*Study material*.
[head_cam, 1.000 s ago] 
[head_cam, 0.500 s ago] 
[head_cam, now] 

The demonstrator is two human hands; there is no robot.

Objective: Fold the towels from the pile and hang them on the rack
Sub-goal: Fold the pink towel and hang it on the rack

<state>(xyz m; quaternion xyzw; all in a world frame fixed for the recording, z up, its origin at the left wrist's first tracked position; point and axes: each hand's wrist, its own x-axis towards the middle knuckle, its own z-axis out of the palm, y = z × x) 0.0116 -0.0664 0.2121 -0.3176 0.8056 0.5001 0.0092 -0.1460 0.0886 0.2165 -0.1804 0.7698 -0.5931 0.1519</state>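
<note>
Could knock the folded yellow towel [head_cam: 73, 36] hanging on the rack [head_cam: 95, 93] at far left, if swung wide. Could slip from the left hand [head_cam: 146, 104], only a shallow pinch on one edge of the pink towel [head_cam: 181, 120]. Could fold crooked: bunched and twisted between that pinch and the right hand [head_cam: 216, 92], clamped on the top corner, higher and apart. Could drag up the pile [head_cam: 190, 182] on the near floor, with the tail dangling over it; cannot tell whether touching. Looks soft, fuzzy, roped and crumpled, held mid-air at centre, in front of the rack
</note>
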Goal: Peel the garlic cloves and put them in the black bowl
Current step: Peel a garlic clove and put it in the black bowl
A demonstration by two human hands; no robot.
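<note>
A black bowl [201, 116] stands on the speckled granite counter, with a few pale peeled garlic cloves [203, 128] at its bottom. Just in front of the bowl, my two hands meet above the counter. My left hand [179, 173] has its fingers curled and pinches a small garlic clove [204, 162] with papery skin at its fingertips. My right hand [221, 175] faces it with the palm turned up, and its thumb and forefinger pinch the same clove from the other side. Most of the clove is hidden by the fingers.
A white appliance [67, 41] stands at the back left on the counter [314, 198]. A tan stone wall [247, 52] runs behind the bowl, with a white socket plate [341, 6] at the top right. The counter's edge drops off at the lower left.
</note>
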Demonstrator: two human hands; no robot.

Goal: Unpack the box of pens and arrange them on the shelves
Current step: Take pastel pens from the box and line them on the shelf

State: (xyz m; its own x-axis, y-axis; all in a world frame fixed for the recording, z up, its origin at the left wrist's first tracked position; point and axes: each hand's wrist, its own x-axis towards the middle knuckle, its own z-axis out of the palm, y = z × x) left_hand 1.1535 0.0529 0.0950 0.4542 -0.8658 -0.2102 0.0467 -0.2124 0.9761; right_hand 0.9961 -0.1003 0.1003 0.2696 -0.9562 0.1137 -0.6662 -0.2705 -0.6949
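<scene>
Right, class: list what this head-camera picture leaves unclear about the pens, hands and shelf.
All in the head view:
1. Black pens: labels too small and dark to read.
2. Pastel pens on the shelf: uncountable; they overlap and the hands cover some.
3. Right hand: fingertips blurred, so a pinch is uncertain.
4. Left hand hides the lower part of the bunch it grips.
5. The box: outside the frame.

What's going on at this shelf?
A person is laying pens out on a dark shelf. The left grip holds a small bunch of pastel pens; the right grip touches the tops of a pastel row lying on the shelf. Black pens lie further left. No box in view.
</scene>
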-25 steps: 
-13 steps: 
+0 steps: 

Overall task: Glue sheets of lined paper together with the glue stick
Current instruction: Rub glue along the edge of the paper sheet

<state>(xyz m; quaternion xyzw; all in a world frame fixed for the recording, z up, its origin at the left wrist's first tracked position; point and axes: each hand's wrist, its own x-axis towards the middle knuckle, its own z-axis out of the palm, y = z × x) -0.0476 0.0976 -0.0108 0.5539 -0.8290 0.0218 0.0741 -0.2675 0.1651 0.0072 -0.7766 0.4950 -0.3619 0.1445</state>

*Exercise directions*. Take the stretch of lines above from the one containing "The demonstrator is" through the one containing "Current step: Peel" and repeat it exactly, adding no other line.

*Response to the exercise*.
The demonstrator is two human hands; there is no robot.

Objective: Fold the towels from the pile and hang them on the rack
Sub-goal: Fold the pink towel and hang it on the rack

<state>(xyz m; quaternion xyzw; all in a world frame fixed for the recording, z up, its origin at the left wrist's first tracked position; point and axes: each hand's wrist, its own x-axis towards the middle knuckle, its own z-axis out of the palm, y = z × x) 0.0116 -0.0664 0.2121 -0.3176 0.8056 0.5001 0.0092 -0.1460 0.0886 0.2165 -0.1804 0.7698 -0.5931 0.1519</state>
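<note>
Could knock the folded yellow towel [head_cam: 73, 36] hanging on the rack [head_cam: 95, 93] at far left, if swung wide. Could slip from the left hand [head_cam: 146, 104], only a shallow pinch on one edge of the pink towel [head_cam: 181, 120]. Could fold crooked: bunched and twisted between that pinch and the right hand [head_cam: 216, 92], clamped on the top corner, higher and apart. Could drag up the pile [head_cam: 190, 182] on the near floor, with the tail dangling over it; cannot tell whether touching. Looks soft, fuzzy, roped and crumpled, held mid-air at centre, in front of the rack
</note>
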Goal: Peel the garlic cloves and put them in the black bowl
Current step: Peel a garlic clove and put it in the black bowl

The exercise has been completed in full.